TASK PROMPT
Go through the records and filter out every line lacking the word "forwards"; copy the lines that remain.
Top of DATA RECORDS
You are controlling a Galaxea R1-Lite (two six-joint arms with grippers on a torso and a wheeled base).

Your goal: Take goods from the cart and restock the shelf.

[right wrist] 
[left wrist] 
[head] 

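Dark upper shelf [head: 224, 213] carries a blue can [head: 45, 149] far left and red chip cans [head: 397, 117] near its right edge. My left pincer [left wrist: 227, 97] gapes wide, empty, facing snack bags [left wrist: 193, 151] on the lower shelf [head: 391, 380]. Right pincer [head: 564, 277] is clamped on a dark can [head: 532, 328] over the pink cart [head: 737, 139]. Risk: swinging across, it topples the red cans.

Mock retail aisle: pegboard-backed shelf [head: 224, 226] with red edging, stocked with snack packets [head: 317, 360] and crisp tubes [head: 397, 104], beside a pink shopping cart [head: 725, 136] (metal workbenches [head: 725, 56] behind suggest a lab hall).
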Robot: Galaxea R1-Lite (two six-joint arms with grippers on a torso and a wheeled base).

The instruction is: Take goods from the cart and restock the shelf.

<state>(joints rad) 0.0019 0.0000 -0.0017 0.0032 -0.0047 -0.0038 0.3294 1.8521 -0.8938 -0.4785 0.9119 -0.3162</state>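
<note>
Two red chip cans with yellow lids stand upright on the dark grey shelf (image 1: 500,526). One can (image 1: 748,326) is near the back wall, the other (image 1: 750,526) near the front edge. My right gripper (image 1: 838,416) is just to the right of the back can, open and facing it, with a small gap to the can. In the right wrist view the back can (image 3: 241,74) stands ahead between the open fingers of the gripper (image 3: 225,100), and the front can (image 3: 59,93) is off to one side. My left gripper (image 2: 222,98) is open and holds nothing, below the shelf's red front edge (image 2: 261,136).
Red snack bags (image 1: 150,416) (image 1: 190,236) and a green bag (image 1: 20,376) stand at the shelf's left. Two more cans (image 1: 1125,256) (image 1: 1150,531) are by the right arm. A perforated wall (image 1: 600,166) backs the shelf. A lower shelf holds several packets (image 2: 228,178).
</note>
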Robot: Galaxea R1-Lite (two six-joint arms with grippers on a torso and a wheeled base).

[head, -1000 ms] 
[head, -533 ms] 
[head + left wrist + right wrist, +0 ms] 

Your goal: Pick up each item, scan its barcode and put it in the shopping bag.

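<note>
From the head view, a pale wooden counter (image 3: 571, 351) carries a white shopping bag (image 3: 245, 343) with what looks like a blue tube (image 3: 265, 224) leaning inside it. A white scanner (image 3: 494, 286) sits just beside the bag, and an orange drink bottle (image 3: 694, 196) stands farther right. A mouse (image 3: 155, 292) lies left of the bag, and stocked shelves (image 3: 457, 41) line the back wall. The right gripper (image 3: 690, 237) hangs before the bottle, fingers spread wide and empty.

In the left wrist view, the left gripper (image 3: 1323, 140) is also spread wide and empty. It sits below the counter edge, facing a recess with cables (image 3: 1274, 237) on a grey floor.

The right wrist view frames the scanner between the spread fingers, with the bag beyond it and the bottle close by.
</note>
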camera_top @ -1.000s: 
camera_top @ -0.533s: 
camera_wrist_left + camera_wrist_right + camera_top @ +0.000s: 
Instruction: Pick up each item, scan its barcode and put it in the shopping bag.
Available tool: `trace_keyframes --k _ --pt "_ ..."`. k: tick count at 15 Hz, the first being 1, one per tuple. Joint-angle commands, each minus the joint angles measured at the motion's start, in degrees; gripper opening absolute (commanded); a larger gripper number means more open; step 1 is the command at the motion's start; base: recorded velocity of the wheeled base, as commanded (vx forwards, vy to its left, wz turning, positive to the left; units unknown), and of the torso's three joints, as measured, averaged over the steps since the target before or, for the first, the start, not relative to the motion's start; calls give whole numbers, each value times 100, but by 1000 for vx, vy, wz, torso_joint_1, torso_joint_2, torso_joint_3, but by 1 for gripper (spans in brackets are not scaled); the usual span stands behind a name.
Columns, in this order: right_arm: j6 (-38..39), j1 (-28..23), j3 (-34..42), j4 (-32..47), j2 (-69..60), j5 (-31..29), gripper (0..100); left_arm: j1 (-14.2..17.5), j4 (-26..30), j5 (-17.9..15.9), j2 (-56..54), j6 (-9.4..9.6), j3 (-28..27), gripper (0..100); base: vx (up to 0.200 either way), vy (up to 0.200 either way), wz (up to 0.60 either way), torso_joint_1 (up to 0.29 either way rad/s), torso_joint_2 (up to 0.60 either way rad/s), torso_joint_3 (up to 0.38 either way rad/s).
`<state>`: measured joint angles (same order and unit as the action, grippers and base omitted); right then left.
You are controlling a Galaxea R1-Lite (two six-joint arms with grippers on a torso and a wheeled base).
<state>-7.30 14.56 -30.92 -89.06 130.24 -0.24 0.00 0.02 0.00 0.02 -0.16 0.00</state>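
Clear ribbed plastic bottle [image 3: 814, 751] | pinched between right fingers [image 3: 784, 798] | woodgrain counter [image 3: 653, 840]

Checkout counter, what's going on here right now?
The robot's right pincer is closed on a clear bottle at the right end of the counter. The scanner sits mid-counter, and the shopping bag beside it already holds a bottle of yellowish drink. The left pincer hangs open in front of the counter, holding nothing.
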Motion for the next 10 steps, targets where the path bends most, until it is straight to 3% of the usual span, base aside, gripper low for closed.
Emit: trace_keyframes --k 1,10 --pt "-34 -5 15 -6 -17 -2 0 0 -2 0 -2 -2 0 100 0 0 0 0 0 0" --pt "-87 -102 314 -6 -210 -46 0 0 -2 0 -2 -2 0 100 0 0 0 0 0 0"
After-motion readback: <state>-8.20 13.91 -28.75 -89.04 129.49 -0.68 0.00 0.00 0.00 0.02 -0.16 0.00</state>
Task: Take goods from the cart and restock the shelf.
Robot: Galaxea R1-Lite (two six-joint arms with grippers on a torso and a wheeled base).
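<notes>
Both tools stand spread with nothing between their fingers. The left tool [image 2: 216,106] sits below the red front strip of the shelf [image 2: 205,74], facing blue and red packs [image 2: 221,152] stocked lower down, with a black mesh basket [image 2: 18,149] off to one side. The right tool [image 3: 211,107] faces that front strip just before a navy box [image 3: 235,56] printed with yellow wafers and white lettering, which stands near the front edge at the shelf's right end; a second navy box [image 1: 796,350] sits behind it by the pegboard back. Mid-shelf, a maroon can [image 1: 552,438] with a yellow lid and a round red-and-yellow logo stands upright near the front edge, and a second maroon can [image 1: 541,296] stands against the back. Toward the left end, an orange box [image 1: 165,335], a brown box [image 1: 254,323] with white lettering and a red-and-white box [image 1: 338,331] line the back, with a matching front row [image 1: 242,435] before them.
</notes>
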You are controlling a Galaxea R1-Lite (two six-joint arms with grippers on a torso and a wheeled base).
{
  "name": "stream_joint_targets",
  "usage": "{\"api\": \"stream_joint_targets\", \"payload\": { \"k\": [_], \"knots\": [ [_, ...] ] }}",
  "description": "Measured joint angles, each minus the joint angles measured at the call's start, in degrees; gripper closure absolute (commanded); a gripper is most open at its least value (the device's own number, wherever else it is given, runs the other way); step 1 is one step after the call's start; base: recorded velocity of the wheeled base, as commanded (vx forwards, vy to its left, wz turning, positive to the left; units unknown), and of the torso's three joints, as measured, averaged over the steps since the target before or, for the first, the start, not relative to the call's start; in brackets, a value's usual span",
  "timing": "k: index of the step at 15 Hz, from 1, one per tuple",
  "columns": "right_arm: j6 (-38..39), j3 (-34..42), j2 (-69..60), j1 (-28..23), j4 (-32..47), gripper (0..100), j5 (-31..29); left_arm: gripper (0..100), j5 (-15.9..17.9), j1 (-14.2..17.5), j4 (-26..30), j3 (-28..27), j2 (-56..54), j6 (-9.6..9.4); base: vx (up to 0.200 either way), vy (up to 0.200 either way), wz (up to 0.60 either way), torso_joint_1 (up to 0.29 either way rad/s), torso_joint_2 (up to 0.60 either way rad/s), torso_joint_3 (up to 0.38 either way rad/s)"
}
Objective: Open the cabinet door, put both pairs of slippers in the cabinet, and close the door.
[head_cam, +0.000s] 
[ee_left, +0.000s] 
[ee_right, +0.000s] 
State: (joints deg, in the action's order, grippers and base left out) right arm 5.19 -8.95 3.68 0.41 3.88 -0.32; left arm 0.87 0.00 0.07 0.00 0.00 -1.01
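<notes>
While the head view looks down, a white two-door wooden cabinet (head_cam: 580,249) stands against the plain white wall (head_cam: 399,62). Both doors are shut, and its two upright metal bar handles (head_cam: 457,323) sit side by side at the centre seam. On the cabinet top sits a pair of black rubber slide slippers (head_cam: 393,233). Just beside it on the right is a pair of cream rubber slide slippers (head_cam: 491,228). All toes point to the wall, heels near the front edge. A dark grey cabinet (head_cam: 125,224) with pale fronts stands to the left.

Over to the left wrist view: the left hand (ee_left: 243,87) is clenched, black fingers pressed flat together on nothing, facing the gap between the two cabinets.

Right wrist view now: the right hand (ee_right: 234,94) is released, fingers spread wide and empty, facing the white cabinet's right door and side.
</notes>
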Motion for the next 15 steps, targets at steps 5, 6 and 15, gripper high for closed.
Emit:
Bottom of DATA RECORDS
SOLUTION TO THE PROBLEM
Available tool: `trace_keyframes --k _ --pt "_ ..."`. k: tick count at 15 Hz, the first being 1, one per tuple. Joint-angle commands, each minus the joint angles measured at the motion's start, in degrees; gripper opening absolute (commanded); a larger gripper number means more open; step 1 is the command at the motion's start; base: recorded velocity of the wheeled base, as commanded (vx forwards, vy to its left, wz turning, positive to the left; units unknown), and of the torso's three joints, as measured, averaged over the steps since the target before or, for the first, the start, not relative to the motion's start; calls give whole numbers, each value times 100, but by 1000 for vx, vy, wz, torso_joint_1, torso_joint_2, torso_joint_3, but by 1 for gripper (spans in brackets are not scaled); the usual span stands behind a name.
  "description": "Measured joint angles, each minus the joint angles measured at the call's start, in degrees; gripper closure absolute (commanded); a gripper is most open at its least value (the device's own number, wherever else it is given, runs the other way); step 1 is one step after the call's start; base: recorded velocity of the wheeled base, as commanded (vx forwards, vy to its left, wz turning, positive to the left; units unknown), and of the torso's three joints, as measured, averaged over the steps since the target before or, for the first, the start, not relative to the call's start; in brackets, a value's usual span",

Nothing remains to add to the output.